L'Évangéliste confesse ensuite la distinction de la personne du Père et de la personne du Fils, lorsqu'il dit : Et le Verbe était en Dieu. Le Verbe était en Dieu, le Fils toujours dans le Père, le Père toujours dans le Fils, sans jamais sortir de la nature divine; mais les deux Personnes ne se confondent pas, car d'aucun être on ne peut dire qu'il est en lui-même.

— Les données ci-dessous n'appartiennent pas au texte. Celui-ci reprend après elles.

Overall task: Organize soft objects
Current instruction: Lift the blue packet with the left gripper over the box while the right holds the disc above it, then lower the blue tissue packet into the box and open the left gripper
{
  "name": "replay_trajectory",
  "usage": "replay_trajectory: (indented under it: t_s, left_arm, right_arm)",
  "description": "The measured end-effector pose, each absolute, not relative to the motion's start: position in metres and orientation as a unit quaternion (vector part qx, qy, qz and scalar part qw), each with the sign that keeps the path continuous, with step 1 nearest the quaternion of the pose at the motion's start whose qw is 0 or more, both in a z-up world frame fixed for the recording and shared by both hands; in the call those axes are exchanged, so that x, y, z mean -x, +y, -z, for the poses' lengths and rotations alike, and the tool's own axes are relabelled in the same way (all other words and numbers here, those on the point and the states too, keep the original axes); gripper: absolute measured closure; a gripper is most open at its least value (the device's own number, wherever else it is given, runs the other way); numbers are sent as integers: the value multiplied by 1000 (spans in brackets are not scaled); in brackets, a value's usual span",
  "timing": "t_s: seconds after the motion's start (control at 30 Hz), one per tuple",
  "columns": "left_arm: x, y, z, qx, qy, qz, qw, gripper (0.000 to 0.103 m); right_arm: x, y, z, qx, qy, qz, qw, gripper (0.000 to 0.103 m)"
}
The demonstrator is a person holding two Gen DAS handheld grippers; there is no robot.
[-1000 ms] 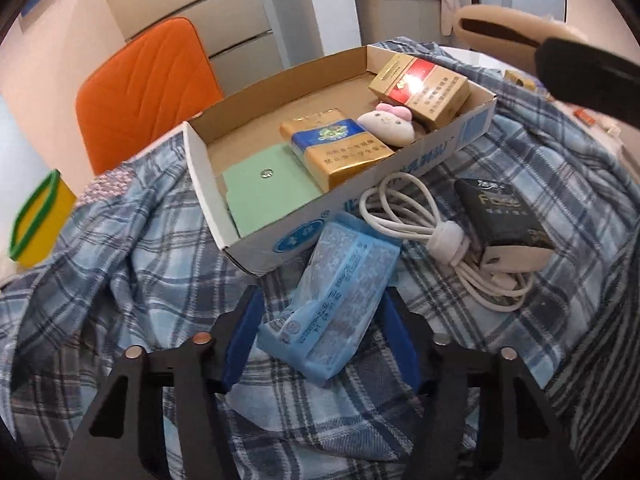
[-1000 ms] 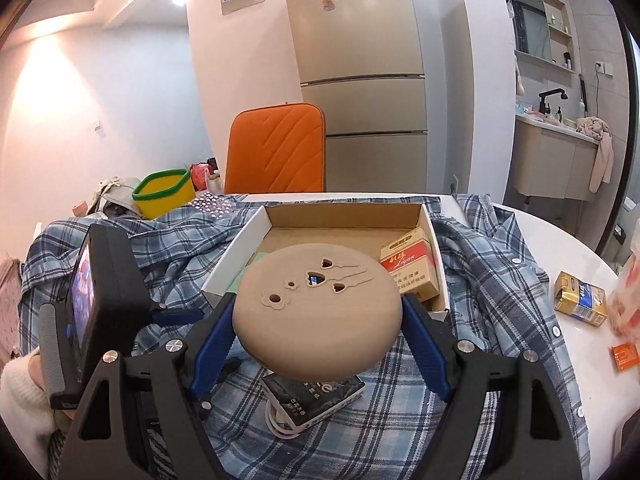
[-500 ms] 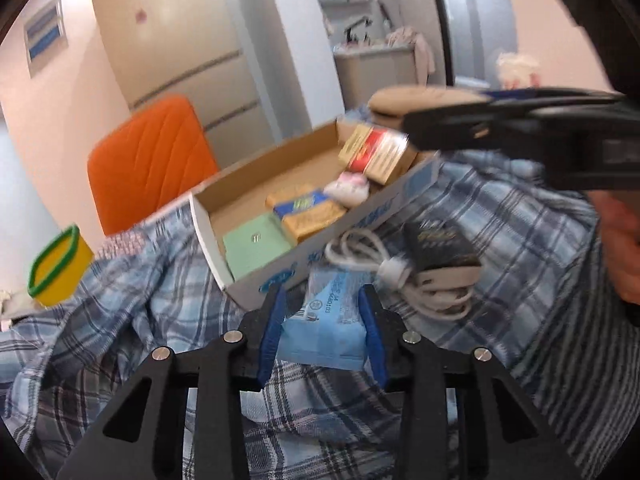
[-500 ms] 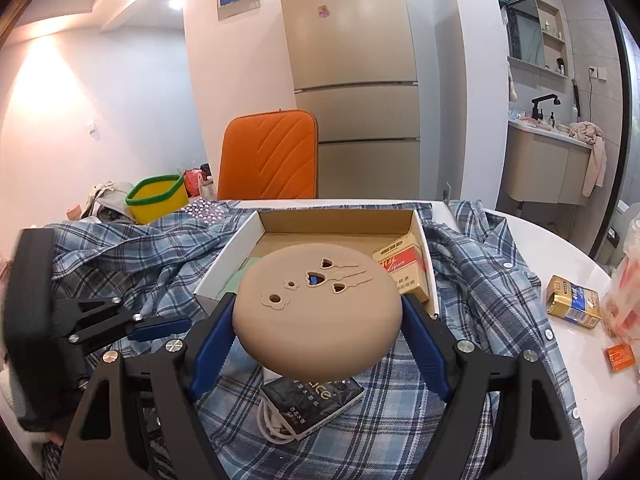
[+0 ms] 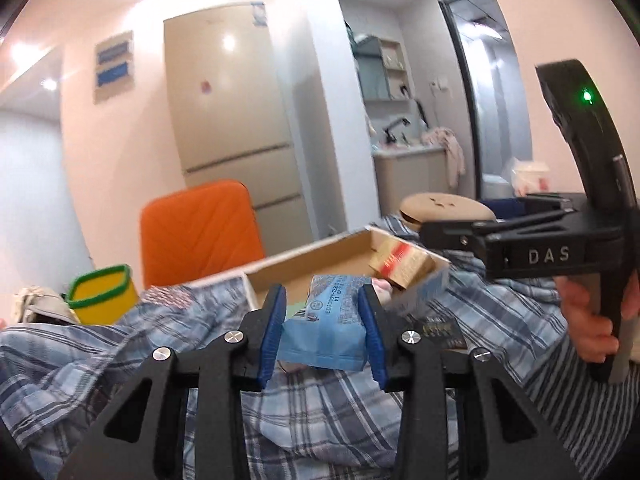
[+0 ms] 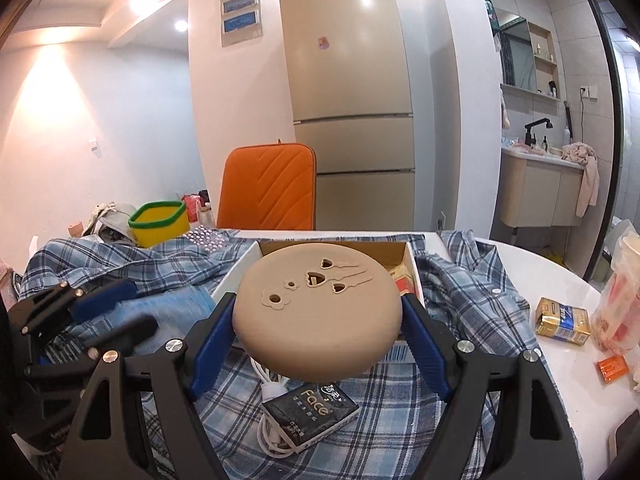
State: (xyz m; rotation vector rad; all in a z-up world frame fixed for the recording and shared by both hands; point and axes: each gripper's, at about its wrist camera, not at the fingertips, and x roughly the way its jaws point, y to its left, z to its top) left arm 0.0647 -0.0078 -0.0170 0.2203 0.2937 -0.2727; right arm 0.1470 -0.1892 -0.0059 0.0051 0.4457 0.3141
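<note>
My left gripper (image 5: pixel 323 322) is shut on a light blue soft tissue pack (image 5: pixel 325 328) and holds it lifted above the plaid shirt (image 5: pixel 120 344), just in front of the cardboard box (image 5: pixel 320 252). My right gripper (image 6: pixel 318 322) is shut on a round beige cushion-like disc (image 6: pixel 318 312) with small cut-out shapes on top, held above the box (image 6: pixel 412 264). In the left wrist view the right gripper (image 5: pixel 448 222) with the disc (image 5: pixel 444 206) shows at the right, held by a hand (image 5: pixel 588 320). The left gripper (image 6: pixel 104 300) appears blurred at the left of the right wrist view.
The box holds a red and gold carton (image 5: pixel 400 266). A black tissue packet (image 6: pixel 312 410) lies on a white cable (image 6: pixel 272 388) on the shirt. An orange chair (image 6: pixel 268 188) and a yellow bin (image 6: pixel 160 224) stand behind. A gold packet (image 6: pixel 562 320) lies on the white table (image 6: pixel 532 276).
My left gripper closed on the blue tissue pack and lifted it off the shirt, tilting up toward level. The right gripper stayed put with the beige disc.
</note>
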Motion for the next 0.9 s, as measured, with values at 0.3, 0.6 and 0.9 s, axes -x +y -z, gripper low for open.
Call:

Ainsi, le Verbe et son Principe, dans lequel il est, sont deux Personnes différentes; le Verbe ne procède pas du Père par une opération que les théologiens appellent ad extra; mais, tout en procédant du Père, dont il est le Verbe, le Verbe reste dans le Père, cependant il est une personne distincte du Père: le Verbe était en Dieu, c'est-à-dire deux personnes dans la même

nature.

Saint Jean exprime ensuite la consubstantialité du Père et du Fils ou l'unité de substance de l'un et de l'autre, par ces paroles Et le Verbe était Dieu. Le Verbe est Dieu, c'est-à-dire d'une nature, d'une substance divine. Il serait impossible de supposer qu'il est en Dieu et qu'il n'est pas Dieu; car rien n'est en Dieu qui ne soit Dieu; Dieu est un tout sans mélange. Ainsi, quoique le Verbe soit dit être en Dieu, il n'est pas d'une autre nature que Dieu, comme notre pensée n'est pas d'une autre nature que notre esprit. Le Verbe a donc la nature divine qui est nécessairement une et indivisible. Le Verbe et le Principe dont il procède ont la même nature, quoique leurs personnes soient distinctes. Dans cette phrase: le Verbe était en Dieu, sont désignées les trois Personnes de la Sainte-Trinité : le Père, dans le mot Dieu, le Fils, dans le mot Verbe, et le Saint-Esprit, dans la préposition en.